• Aim of the exercise
Line by line, give the data again exactly as it appears, but without pictures.

• Source material
▼
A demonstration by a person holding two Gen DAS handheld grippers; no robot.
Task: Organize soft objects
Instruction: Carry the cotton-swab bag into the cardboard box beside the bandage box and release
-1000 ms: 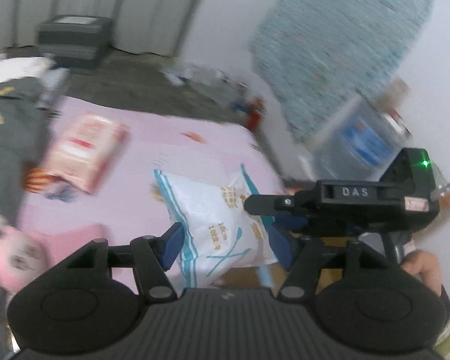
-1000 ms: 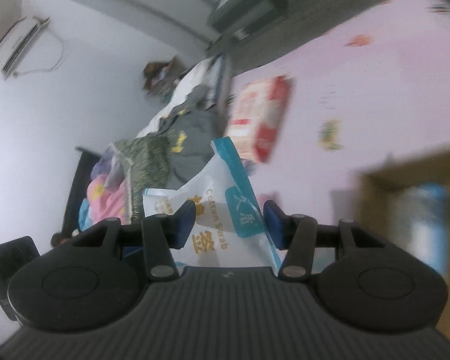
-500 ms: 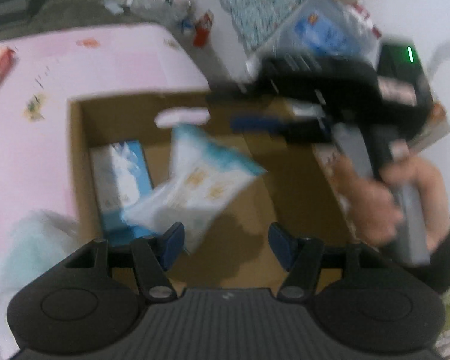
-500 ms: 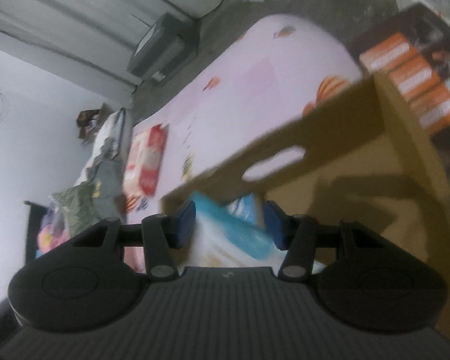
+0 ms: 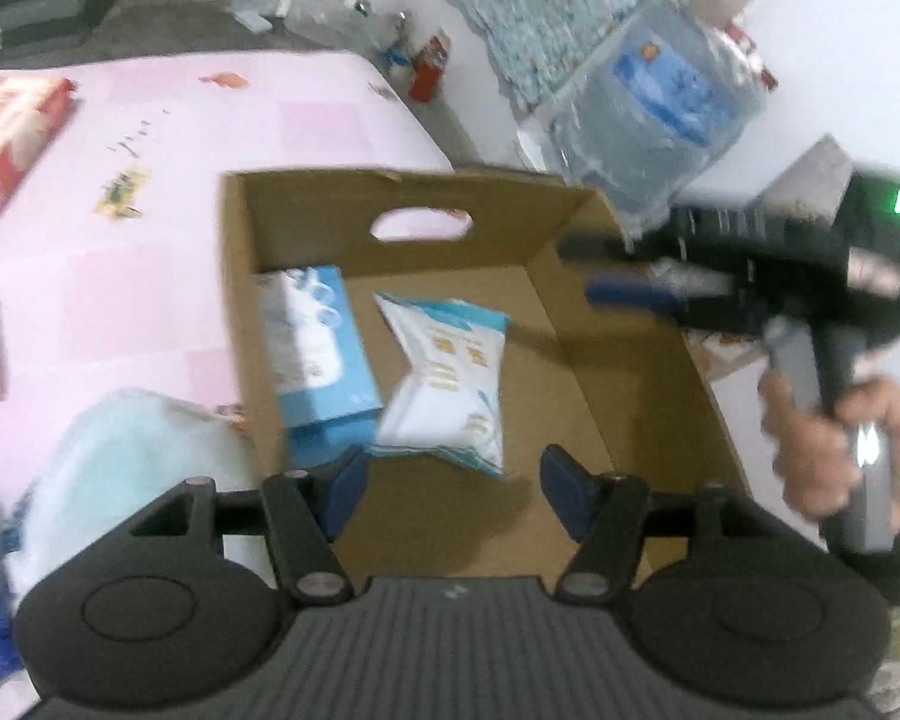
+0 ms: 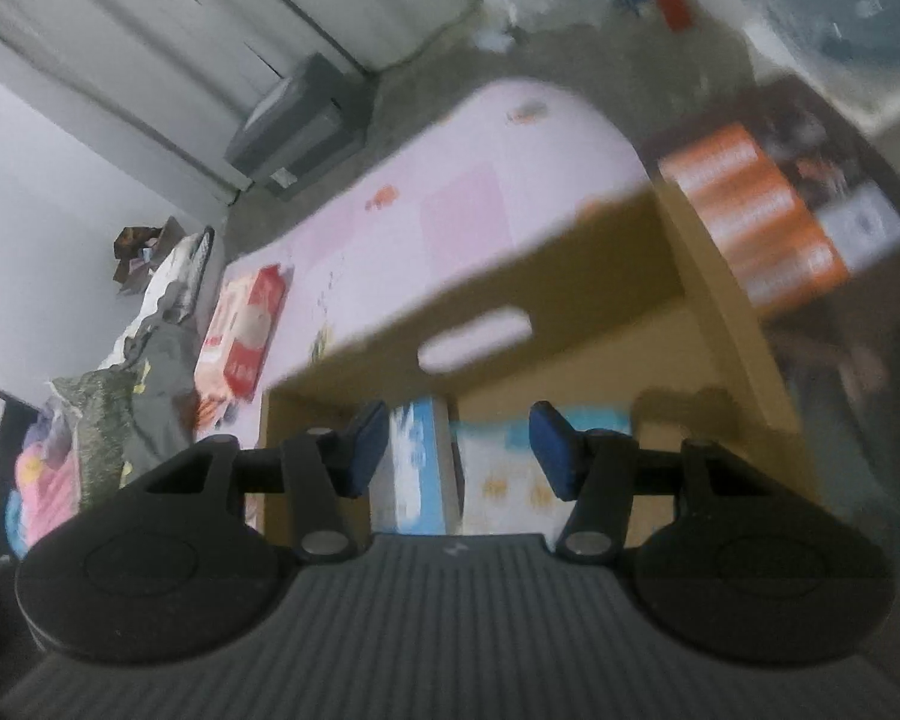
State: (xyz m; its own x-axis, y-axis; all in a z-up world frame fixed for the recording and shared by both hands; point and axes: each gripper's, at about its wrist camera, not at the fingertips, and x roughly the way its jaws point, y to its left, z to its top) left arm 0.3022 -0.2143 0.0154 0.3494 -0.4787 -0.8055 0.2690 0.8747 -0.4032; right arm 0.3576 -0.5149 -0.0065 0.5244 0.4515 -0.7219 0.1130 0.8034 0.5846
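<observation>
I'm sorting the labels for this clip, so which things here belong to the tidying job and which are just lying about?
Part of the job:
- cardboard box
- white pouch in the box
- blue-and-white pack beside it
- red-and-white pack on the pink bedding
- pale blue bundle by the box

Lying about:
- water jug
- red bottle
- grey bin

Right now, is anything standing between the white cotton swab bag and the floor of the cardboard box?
Nothing visible does. The cotton swab bag already lies inside the cardboard box, beside the blue tissue pack. The left tongs are open above it, and the right tongs are opening, with nothing between them.
</observation>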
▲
• Response area
A demonstration by a person holding two Gen DAS handheld grippers; no robot.
Task: Organize soft objects
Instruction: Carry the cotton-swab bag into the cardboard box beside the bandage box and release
-1000 ms: 
-1000 ms: 
-500 ms: 
-500 ms: 
+0 ms: 
+0 ms: 
State: (xyz m; its own x-axis, y-axis; all in a z-up world frame fixed for the recording and shared by both hands; point and axes: each gripper's, at about its wrist camera, not at the fingertips, and x roughly the way its jaws point, y to its left, z to its top) left arm 0.3022 -0.2143 0.0154 0.3494 -0.4787 -0.8055 0.2690 0.8747 -0.4032; right arm 0.3576 -0.5149 -0.0065 0.5244 0.4515 -0.7219 0.1130 0.8034 0.5846
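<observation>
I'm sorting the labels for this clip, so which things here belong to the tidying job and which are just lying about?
Part of the job:
- cardboard box
- white pouch in the box
- blue-and-white pack beside it
- red-and-white pack on the pink bedding
- pale blue bundle by the box

Lying about:
- water jug
- red bottle
- grey bin

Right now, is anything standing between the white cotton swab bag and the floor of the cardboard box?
Nothing visible does. The cotton swab bag already lies inside the cardboard box, beside the blue tissue pack. The left tongs are open above it, and the right tongs are opening, with nothing between them.
</observation>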

There is nothing else to the answer.